Task brief: Beginning with the first line of the data below, reproduce every line unchanged, ending with the line that holds "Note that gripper".
_ _ _ _
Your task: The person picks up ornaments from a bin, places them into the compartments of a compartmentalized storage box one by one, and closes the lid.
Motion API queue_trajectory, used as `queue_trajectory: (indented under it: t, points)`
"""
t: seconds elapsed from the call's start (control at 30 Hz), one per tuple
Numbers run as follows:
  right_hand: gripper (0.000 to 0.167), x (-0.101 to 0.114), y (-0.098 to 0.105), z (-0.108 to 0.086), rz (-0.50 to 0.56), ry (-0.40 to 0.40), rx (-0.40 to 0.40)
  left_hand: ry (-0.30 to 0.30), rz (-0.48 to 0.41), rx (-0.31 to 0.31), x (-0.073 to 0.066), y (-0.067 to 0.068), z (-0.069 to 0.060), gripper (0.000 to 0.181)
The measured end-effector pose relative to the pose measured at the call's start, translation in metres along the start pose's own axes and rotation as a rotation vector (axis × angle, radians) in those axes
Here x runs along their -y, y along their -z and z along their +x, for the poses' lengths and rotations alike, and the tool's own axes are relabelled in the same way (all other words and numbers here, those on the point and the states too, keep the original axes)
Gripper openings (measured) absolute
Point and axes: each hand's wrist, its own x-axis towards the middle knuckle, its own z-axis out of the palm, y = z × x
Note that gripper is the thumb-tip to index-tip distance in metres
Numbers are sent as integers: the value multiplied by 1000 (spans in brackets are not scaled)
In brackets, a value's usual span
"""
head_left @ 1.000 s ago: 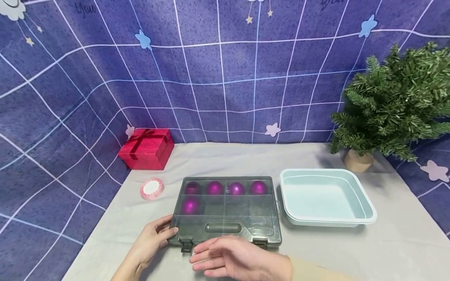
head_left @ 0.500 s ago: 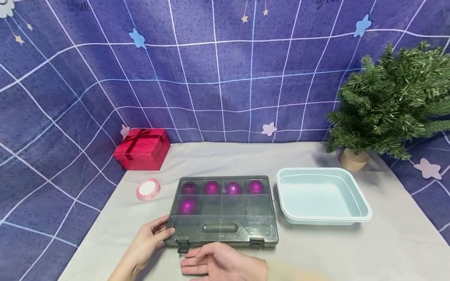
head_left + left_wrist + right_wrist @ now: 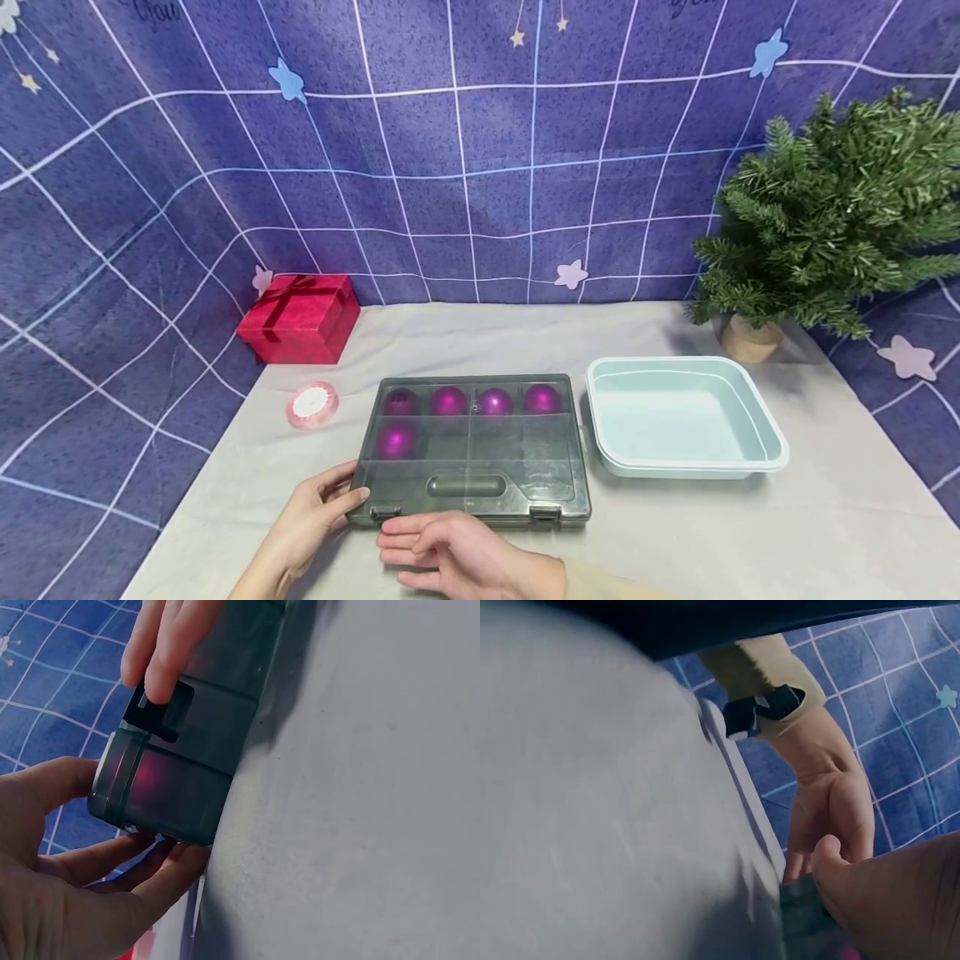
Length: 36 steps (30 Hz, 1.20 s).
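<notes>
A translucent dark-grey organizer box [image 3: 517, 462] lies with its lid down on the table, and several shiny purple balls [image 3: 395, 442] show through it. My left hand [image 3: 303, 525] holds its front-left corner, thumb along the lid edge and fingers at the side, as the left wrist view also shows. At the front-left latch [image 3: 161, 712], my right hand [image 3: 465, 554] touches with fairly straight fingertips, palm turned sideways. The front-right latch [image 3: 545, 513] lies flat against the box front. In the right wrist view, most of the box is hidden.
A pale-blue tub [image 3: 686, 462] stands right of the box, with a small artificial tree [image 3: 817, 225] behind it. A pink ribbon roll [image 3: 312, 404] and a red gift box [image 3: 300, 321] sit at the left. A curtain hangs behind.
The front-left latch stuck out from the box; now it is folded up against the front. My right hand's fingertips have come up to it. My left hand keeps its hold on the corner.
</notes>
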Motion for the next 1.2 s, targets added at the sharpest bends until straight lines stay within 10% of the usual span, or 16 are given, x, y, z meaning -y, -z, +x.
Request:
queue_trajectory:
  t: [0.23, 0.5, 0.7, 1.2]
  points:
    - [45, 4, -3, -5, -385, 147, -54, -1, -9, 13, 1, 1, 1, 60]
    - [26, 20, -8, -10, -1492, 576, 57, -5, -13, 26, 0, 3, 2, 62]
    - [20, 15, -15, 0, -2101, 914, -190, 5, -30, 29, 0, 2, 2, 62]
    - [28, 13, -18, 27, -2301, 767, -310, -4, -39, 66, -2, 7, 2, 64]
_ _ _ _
Result of this task:
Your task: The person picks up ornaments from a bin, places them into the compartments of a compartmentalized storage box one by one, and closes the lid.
Motion API queue_trajectory, used as `queue_trajectory: (indented under it: t, points)`
"""
t: seconds elapsed from the call's start (control at 30 Hz), one per tuple
Numbers run as follows:
  right_hand: gripper (0.000 to 0.167), x (-0.101 to 0.114), y (-0.098 to 0.105), z (-0.108 to 0.086), rz (-0.50 to 0.56), ry (-0.40 to 0.40), rx (-0.40 to 0.40)
  left_hand: ry (-0.30 to 0.30), rz (-0.48 to 0.41), rx (-0.31 to 0.31), x (-0.073 to 0.066), y (-0.067 to 0.068), z (-0.069 to 0.060), gripper (0.000 to 0.181)
The measured end-effector pose relative to the pose measured at the call's start, translation in metres along the start pose's own axes and rotation as a rotation vector (axis × angle, radians) in those axes
Here x runs along their -y, y along their -z and z along their +x, for the poses' lengths and rotations alike, and the tool's own axes are relabelled in the same way (all other words and numbers here, those on the point and the states too, keep the original axes)
Gripper openings (measured) absolute
Point and axes: each hand's wrist, its own x-axis towards the middle knuckle, its own z-axis out of the palm, y = z × x
Note that gripper is the thumb-tip to index-tip distance in metres

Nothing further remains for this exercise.